INSTRUCTIONS TO FOLLOW =>
Nothing but the lines below between the line holding "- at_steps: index" and the line holding "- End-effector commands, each", inclusive, should appear in the answer, each set down exactly.
========
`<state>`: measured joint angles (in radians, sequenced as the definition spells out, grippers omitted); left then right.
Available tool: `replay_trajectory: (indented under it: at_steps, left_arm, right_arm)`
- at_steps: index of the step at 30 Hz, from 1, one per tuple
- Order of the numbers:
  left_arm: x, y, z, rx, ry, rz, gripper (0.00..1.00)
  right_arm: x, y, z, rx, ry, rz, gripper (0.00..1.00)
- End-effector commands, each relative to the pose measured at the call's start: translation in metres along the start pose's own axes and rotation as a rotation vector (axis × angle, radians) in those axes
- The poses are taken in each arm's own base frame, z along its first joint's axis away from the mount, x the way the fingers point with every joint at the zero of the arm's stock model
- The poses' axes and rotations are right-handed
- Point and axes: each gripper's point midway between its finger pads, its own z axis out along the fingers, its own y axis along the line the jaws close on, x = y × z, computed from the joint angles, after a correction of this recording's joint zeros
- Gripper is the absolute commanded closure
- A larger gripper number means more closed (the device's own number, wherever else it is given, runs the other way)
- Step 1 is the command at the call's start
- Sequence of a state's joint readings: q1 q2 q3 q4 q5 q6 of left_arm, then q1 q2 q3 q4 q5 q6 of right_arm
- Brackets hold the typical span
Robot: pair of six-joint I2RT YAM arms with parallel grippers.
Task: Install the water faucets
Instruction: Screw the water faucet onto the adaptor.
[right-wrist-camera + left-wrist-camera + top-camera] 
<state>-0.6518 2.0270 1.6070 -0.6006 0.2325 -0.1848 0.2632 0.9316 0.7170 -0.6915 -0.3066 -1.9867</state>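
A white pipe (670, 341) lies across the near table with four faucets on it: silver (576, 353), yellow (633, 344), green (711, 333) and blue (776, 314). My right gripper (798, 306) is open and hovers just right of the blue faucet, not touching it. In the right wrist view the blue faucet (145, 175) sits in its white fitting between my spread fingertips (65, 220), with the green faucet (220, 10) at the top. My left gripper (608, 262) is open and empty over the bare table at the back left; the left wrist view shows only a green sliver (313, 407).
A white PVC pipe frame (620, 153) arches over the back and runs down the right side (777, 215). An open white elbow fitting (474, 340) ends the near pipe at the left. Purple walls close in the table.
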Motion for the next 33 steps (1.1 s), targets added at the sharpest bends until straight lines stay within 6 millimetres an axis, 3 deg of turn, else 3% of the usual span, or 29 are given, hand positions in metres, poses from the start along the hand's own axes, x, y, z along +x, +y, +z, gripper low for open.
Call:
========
OUTPUT FOR THIS TASK =>
- at_steps: index of the step at 30 Hz, from 1, one per tuple
- Order of the numbers:
  left_arm: x, y, z, rx, ry, rz, gripper (0.00..1.00)
  right_arm: x, y, z, rx, ry, rz, gripper (0.00..1.00)
- End-effector commands, each relative to the pose measured at the call's start: translation in metres along the start pose's own axes and rotation as a rotation vector (axis × angle, radians) in those axes

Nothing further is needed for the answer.